--- WHAT IS BEING ASKED ---
Copy each line of the listing that includes "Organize".

--- RECORDED INFORMATION ---

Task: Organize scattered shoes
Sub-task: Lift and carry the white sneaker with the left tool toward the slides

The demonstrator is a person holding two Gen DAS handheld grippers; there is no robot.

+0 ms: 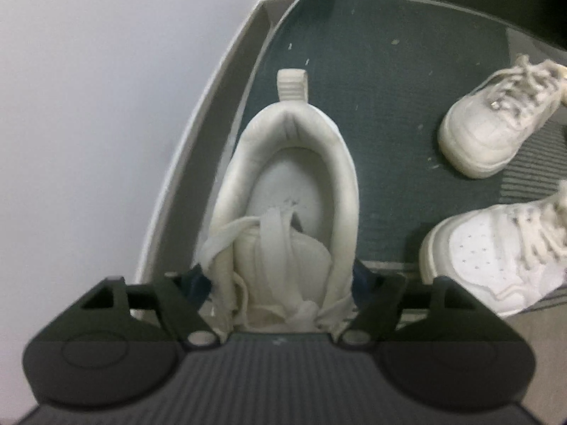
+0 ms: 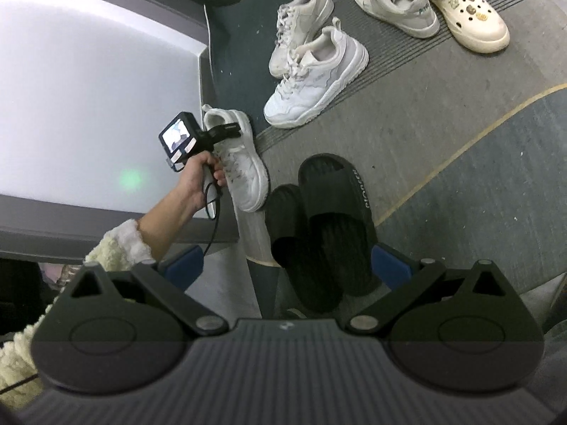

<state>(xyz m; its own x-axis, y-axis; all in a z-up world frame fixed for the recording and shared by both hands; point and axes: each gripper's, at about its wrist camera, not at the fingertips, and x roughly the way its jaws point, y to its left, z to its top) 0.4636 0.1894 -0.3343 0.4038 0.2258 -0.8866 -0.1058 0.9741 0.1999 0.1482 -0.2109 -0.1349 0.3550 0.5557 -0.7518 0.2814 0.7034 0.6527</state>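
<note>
The floor is dark teal carpet [image 1: 407, 81] speckled with pale lint, bordered toward the lower right of the right wrist view by ribbed grey matting [image 2: 443, 81] and a thin curved yellow line; a pale wall with a light baseboard [image 1: 212, 113] fills the left side of both frames. In the left wrist view, the left gripper [image 1: 276, 283] straddles a cream sneaker [image 1: 290, 184] at frame centre, heel tab pointing up the frame, beside the baseboard; the blue pads sit at each side of the laced upper and look pressed against it, though the lower part of the shoe is cut off by the gripper body. 2 more white sneakers [image 1: 503, 113] lie at the right edge, partly cropped and blurred. In the right wrist view, the right gripper [image 2: 287, 265] stands wide, with a pair of black slides [image 2: 329, 219] lying between its blue pads (no contact is visible). Left of centre, a hand [image 2: 198, 180] in a fluffy cream sleeve [image 2: 117, 244] holds the other tool at the sneaker. A beige clog [image 2: 464, 14] rests on the matting at upper right beside another sneaker [image 2: 397, 0].
</note>
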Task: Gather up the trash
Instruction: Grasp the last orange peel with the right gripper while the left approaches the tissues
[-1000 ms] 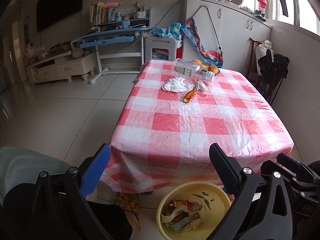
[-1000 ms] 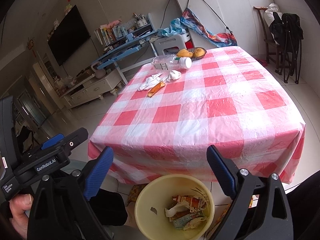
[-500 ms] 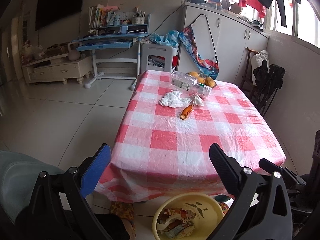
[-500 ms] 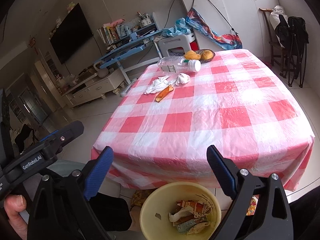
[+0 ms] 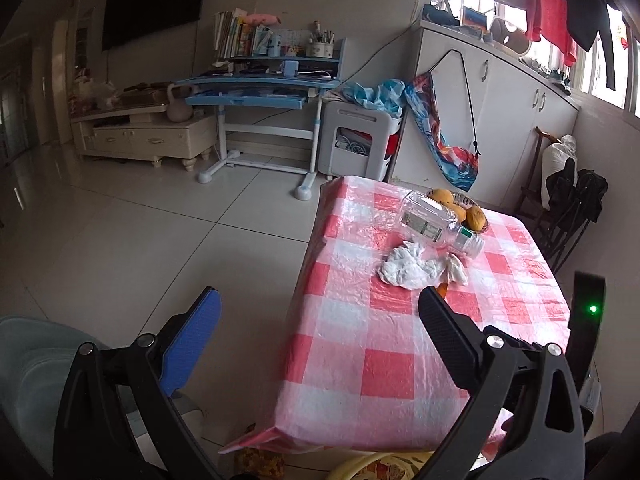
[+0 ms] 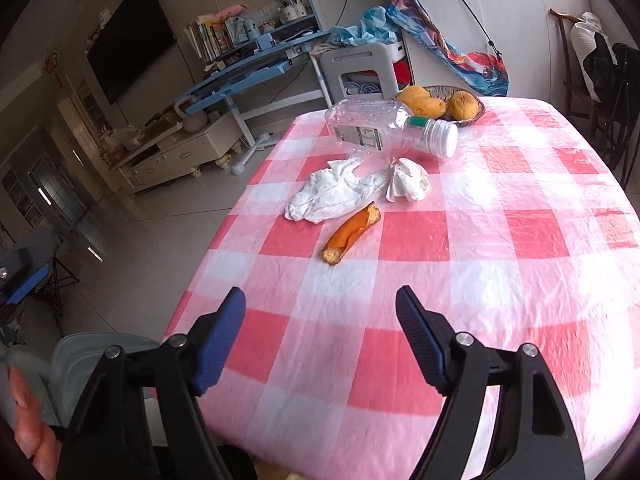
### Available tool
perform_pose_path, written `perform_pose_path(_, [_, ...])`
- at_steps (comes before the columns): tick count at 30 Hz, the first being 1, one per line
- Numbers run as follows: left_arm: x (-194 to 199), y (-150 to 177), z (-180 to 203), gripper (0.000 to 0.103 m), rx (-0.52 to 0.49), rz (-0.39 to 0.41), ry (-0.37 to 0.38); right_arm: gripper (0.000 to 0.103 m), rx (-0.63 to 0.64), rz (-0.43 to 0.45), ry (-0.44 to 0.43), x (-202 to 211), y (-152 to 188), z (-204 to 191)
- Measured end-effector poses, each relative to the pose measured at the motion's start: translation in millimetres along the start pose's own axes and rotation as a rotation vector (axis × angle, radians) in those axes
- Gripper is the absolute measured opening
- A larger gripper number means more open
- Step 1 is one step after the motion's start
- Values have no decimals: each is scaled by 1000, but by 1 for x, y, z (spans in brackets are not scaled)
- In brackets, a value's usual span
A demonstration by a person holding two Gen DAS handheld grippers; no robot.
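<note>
Right gripper [image 6: 320,312] nearer orange peel [image 6: 352,232]

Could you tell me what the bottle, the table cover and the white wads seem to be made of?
Bottle: clear thin plastic, see-through, with a ribbed white cap. Table cover: probably glossy plastic sheeting, as it shines and wrinkles. White wads: likely tissue paper, matte and crumpled, though soft cloth is possible.

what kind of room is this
Most likely a home living and dining room: a table with a checked tablecloth and fruit basket, a wall TV, and a study desk with books.
</note>
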State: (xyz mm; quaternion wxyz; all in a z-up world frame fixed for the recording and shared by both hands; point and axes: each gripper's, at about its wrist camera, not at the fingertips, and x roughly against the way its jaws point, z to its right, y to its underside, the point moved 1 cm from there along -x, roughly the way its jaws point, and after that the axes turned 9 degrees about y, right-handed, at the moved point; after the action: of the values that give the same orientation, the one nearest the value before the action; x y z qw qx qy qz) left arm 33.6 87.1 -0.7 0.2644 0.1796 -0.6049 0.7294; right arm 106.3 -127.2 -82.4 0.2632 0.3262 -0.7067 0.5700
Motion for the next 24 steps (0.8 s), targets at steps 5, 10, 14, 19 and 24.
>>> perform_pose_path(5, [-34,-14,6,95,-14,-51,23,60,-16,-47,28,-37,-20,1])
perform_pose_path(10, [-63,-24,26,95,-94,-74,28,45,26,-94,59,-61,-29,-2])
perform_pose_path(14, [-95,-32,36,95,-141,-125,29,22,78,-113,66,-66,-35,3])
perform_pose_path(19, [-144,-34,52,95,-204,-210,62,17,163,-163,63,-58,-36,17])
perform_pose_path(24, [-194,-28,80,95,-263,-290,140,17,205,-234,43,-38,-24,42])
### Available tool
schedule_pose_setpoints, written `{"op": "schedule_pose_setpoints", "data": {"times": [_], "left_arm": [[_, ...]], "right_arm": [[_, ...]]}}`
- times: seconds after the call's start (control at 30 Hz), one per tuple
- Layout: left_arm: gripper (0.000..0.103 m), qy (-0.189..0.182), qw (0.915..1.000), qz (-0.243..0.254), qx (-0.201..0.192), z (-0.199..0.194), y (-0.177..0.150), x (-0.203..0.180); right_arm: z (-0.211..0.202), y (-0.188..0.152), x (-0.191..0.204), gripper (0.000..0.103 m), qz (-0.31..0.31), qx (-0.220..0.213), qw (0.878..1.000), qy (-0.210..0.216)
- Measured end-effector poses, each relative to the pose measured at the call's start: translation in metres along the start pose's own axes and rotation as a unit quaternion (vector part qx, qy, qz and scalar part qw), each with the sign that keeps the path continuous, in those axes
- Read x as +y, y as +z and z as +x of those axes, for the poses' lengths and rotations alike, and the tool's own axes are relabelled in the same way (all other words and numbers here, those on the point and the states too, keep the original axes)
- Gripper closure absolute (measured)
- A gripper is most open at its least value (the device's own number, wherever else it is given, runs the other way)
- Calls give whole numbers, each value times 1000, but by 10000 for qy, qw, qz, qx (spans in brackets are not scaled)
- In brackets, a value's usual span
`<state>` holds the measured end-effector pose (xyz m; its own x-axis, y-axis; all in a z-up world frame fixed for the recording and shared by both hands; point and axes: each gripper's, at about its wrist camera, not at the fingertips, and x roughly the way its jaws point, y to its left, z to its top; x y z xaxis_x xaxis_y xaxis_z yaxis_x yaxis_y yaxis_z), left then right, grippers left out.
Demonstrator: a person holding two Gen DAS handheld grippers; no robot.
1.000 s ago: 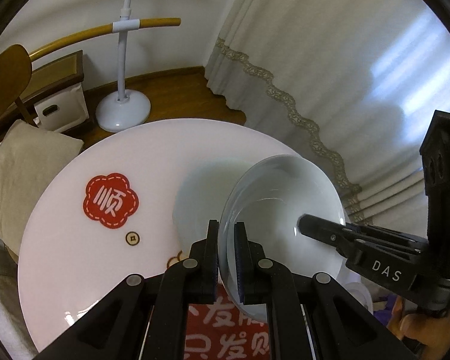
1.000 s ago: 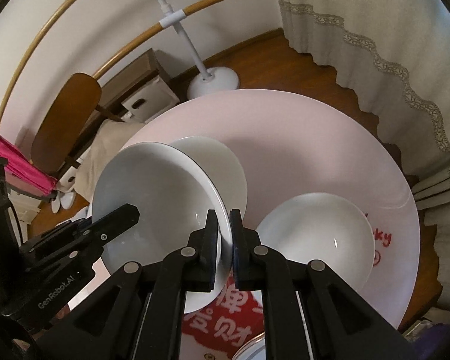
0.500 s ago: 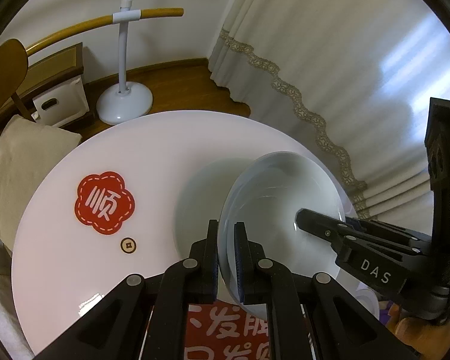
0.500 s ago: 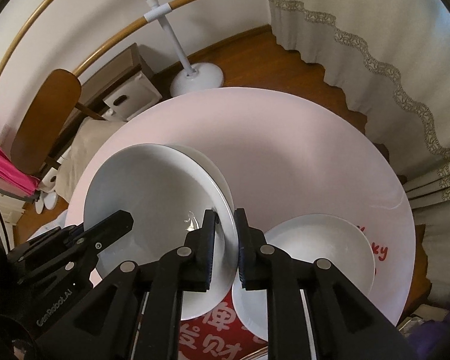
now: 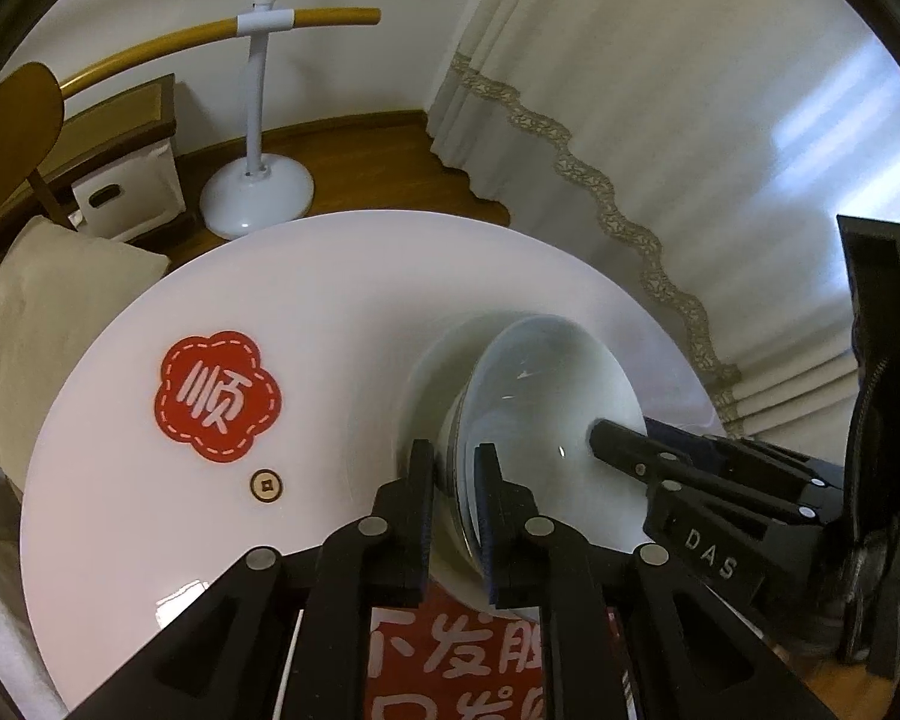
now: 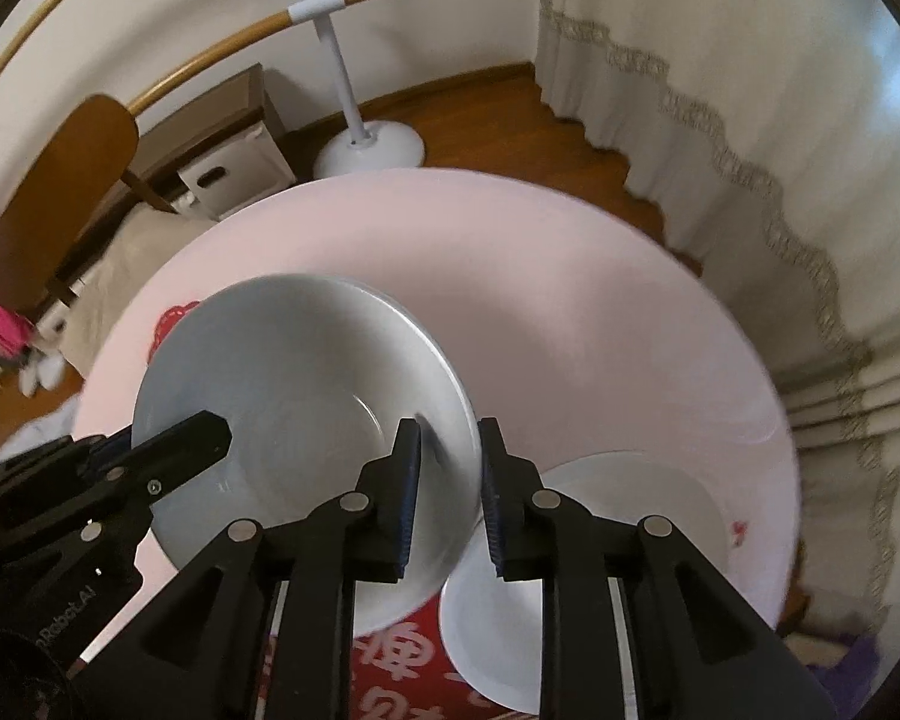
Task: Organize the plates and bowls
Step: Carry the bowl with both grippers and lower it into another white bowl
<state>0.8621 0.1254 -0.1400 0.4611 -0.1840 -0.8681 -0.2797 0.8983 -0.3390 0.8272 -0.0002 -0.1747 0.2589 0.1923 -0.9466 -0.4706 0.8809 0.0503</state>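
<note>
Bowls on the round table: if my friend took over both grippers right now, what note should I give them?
Left gripper: shut on the near rim of the top bowl.
Right gripper: jaws opening, the same bowl's opposite rim between them, pads apart from it.
Things: the top bowl sits nested in a lower bowl on the pink table. Another white bowl lies loose beside the stack.
Done: two bowls stacked.
Left: let go with both grippers, then probably add the loose bowl to the stack.
</note>
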Motion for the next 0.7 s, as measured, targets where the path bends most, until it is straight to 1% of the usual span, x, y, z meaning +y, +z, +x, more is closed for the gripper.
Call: {"op": "schedule_pose_setpoints", "data": {"times": [0.07, 0.33, 0.47, 0.7], "left_arm": [[93, 19, 10000, 0, 6, 0, 0, 1], [92, 21, 10000, -43, 31, -3, -1, 2], [92, 3, 10000, -86, -32, -10, -1, 3], [90, -20, 9999, -126, -22, -18, -3, 4]], "right_arm": [[1, 1, -2, 83, 55, 8, 9999, 109], [7, 1, -4, 84, 128, 70, 9995, 291], [10, 1, -3, 84, 128, 99, 9994, 294], [11, 0, -5, 84, 150, 131, 9993, 309]]}}
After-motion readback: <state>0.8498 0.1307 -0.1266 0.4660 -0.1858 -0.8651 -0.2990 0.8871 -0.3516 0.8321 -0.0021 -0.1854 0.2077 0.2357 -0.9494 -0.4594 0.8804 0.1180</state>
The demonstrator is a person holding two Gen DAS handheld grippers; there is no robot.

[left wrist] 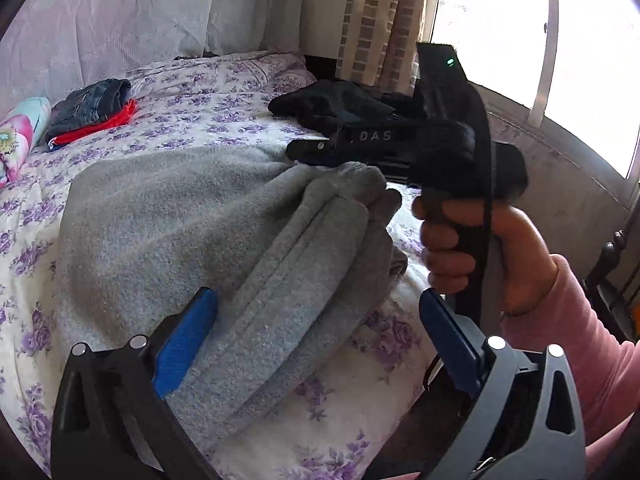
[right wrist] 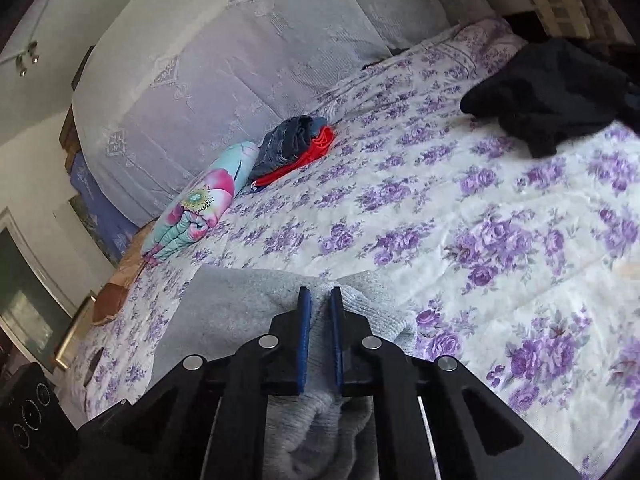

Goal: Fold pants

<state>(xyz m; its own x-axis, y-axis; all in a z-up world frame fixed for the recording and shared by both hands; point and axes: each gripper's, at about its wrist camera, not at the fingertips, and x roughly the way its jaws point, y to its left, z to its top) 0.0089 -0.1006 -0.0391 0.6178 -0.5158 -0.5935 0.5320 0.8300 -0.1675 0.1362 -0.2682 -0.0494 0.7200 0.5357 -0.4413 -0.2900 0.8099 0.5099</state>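
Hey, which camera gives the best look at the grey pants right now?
The left wrist view: the grey pants spread across most of the floral bedspread, folds visible. The right wrist view shows only a bunched bit of them, pinched in the right gripper.

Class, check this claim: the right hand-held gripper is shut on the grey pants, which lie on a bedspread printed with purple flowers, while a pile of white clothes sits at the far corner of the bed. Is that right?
Not quite. The pile at the far corner is black, not white; the right wrist view shows it plainly. The rest holds: the right hand-held gripper is shut on the grey pants, which lie on the purple-flowered bedspread.
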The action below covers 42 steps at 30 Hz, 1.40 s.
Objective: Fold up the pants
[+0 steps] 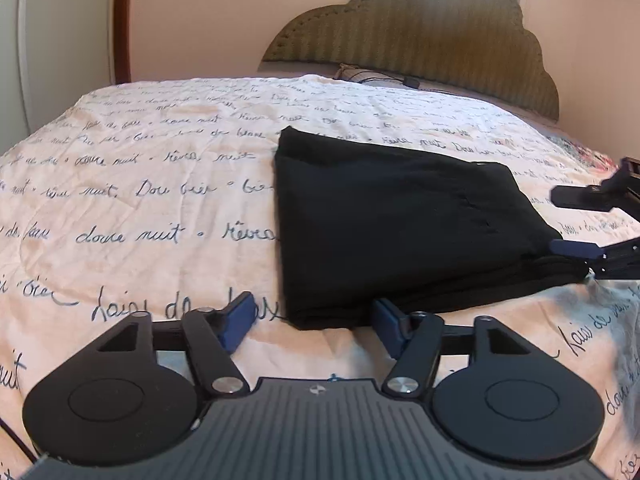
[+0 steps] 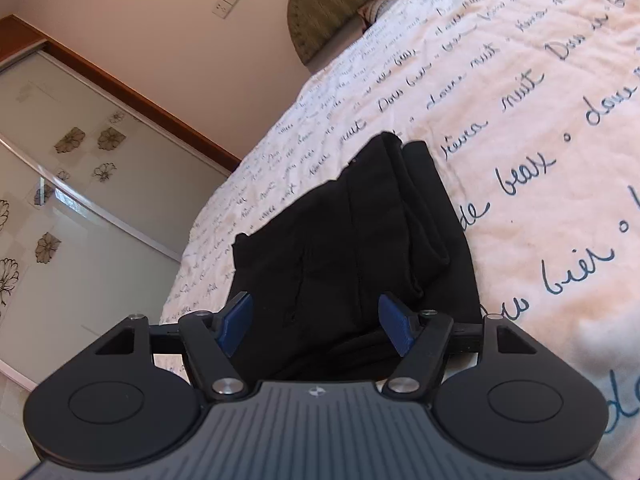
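The black pants (image 1: 384, 216) lie on the bed, on a white bedspread (image 1: 140, 200) printed with blue handwriting, roughly mid-mattress and toward the near edge in the left wrist view. They are already reduced to a compact, roughly rectangular stack. Several layers show along the near edge, and the right wrist view shows a rolled or doubled fold (image 2: 420, 220) running along the top of the pile. The outline is fairly square, though the right side looks less tidy, with stacked edges not fully flush.

The left gripper (image 1: 316, 320) sits at the near corner of the stack with its jaws apart. One blue pad (image 1: 386, 314) is touching or just beside the fabric edge, the other (image 1: 238, 316) rests over bare bedspread; nothing is clamped. The right gripper (image 2: 316, 320) stands at the right-hand end of the stack, jaws likewise apart, with the cloth lying between the pads but no pad pressing on it. In the left wrist view, its fingers (image 1: 576, 250) appear beside the right corner of the pile.

Judgement: folding is essentially complete and both claws appear to have let go. What remains, at most, is squaring the loose right edge or smoothing the top.

A padded headboard (image 1: 420, 36) and pillow (image 1: 360, 72) lie beyond; a floral-panelled wardrobe (image 2: 80, 200) stands to the side.
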Each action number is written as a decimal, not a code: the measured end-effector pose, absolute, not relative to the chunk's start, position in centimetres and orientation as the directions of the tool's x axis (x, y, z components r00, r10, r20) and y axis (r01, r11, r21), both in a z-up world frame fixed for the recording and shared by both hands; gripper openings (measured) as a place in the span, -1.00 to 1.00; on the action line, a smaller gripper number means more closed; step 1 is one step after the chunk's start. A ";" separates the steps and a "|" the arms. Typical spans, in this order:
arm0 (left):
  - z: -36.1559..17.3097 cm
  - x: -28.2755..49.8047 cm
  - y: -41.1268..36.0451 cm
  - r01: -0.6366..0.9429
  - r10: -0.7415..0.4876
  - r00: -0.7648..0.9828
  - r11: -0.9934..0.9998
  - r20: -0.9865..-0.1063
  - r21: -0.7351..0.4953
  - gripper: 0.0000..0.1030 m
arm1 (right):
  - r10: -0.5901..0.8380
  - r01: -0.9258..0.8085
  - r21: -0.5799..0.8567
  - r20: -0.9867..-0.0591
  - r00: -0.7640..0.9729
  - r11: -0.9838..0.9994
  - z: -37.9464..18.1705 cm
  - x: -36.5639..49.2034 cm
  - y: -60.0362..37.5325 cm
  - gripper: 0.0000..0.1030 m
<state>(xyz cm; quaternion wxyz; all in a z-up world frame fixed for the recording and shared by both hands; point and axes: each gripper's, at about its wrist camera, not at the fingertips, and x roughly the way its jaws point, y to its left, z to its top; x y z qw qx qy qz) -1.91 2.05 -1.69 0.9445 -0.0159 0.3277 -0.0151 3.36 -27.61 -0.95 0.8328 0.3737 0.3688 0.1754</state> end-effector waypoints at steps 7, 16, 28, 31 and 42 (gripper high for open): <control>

--- THE COMPLETED TASK ---
Task: Organize scattered shoes
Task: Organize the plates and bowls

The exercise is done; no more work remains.